As the pet story was unfolding five months ago, there was much public sympathy for Farthing. At the same time, the Defence Secretary, Ben Wallace, who was leading the evacuation, was portrayed as the villain.
Celebrity backing for Farthing came from the likes of comedian Ricky Gervais, an “animal lover” (see above), who tweeted expletive fuelled barbs at critics of the “brave and kind” ex-Marine. Some of Gervais’s unhinged Twitter followers agreed that “animal lives are just as important as human lives”.
Wallace, meanwhile, was forced to deny that he tried to stop the moggies and mutts making good their escape from the Taliban, then defend his decision to prioritise fleeing Afghan refugees and British citizens. All this during “one of the most dangerous and challenging evacuations for a generation”.
His frustration later turned to fury over the way his team had been treated by Farthing’s supporters.
“The bullying, falsehoods and threatening behaviour by some towards our MoD personnel and advisors is unacceptable and a shameful way to treat people trying to help the evacuation. They do their cause no good,” he tweeted, shortly before his fears of a terrorist attack at the airport were realised, with a blast that killed 13 US servicemen and 60 Afghans.
Wallace this week tried to defend Johnson but his anger over Farthing appeared unabated as he hit out at the “false claims made throughout by Nowzad that led to considerable distress and distraction to those trying to save lives in very difficult circumstances”.
Farthing was the master of propaganda, threatening to put his dogs to sleep at the airport during the stand-off with the MoD. His tactics worked, and Nowzad’s staff were subsequently granted visas for the UK and, with pets, assisted to cross into Pakistan, according to Raphael Marshall’s testimony to the Commons foreign affairs committee.

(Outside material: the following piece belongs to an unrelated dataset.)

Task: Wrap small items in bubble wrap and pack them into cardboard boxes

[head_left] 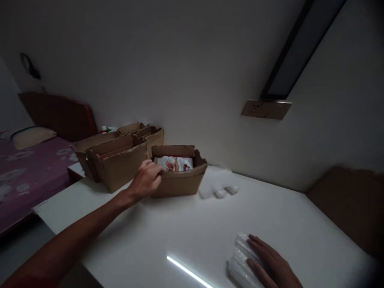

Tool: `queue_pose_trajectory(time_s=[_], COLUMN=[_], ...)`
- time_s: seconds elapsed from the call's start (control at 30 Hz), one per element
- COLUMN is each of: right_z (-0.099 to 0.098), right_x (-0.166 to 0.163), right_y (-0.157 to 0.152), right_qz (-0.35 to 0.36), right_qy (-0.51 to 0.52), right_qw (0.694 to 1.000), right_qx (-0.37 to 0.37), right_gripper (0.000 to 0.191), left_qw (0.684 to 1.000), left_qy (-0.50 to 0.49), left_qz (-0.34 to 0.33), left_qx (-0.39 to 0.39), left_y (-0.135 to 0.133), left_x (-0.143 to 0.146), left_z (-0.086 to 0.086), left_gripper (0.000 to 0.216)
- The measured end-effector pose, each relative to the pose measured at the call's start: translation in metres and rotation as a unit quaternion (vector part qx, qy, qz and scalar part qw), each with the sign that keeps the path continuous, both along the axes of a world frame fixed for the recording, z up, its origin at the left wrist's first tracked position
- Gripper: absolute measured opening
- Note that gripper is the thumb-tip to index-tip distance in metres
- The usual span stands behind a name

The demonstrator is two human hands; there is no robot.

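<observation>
My left hand (pixel 146 179) is closed at the left front corner of a small open cardboard box (pixel 177 185), its fingers curled over the rim. Inside that box lies a white packet with red printing (pixel 175 164). Low in the view, my right hand (pixel 271 260) grips the right side of a bubble-wrapped package (pixel 242 258) resting on the white table (pixel 186 224). What the wrap encloses cannot be made out. Beyond the box, some clear plastic packaging (pixel 217 182) lies crumpled and blurred against the wall.
Several open cardboard boxes (pixel 124 160) stand at the table's left end. A larger brown cardboard piece (pixel 348 208) is at the right edge. On the wall is a socket plate (pixel 266 109) below a dark-framed panel (pixel 303 48). A bed (pixel 33 168) stands to the left.
</observation>
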State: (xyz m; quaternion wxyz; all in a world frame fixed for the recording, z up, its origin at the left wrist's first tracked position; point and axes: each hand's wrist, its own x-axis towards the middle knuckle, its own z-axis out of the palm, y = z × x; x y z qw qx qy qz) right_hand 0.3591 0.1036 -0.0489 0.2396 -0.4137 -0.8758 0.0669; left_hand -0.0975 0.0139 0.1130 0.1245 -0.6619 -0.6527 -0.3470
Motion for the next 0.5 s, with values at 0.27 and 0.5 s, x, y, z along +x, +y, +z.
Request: queue_pose_trajectory(time_s=[0.27,0.5], right_z=[0.008,0.030], right_x=[-0.015,-0.021], right_y=[-0.008,-0.044], right_qz=[-0.029,-0.112], right_qy=[0.036,0.122], right_qw=[0.999,0.986], right_qx=[-0.030,0.036], right_gripper=[0.053,0.036], left_qw=[0.983,0.967], left_qy=[-0.017,-0.212], left_qz=[-0.185,-0.007], left_qx=[0.000,0.145], left_y=[-0.124,-0.148], left_x=[0.023,0.012], left_z=[-0.002,-0.050], left_gripper=[0.038,0.070])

But the animals were not at risk – an American animal charity is apparently still operating in Kabul – and it is quite possible that more endangered Afghan people could have been liberated if limited military resources had not been squandered escorting the pets through the crowds and into the airport.

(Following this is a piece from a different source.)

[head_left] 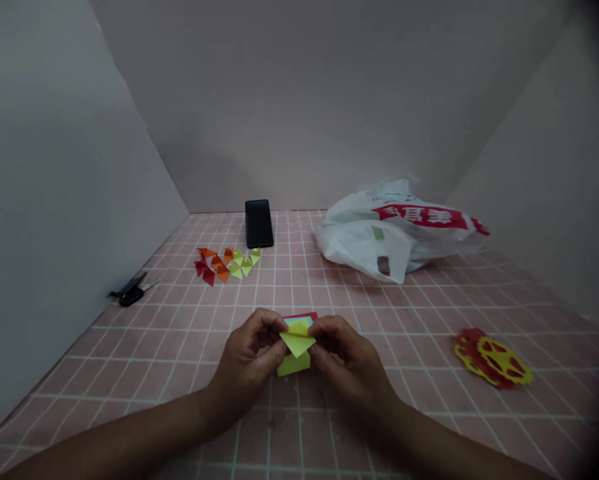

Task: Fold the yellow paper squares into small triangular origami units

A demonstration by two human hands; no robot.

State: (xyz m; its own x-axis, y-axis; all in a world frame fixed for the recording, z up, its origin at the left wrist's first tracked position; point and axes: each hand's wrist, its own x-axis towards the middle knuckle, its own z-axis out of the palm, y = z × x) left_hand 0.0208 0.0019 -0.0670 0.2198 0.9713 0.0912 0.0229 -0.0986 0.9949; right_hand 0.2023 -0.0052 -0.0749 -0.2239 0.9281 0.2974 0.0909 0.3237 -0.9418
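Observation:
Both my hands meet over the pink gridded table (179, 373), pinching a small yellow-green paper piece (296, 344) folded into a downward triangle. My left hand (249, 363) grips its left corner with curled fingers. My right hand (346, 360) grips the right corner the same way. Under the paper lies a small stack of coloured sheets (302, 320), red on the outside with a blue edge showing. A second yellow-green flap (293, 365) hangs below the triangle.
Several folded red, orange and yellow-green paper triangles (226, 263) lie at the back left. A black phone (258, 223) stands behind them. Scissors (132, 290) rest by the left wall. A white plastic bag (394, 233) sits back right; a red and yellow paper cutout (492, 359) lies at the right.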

“There was a direct trade-off between transporting Nowzad’s animals and evacuating British nationals and Afghan evacuees, including Afghans who had served with British soldiers,” said Marshall.
Far from “fussing about a few animals”, as Commons Leader Jacob Rees-Mogg put it, the Nowzad saga best reflects the moral gulf at the heart of Number 10.
Against a backdrop of humanitarian misery and imminent danger to men, women and children, diverting any efforts to save some pets was deranged, and those ultimately responsible must be held to account.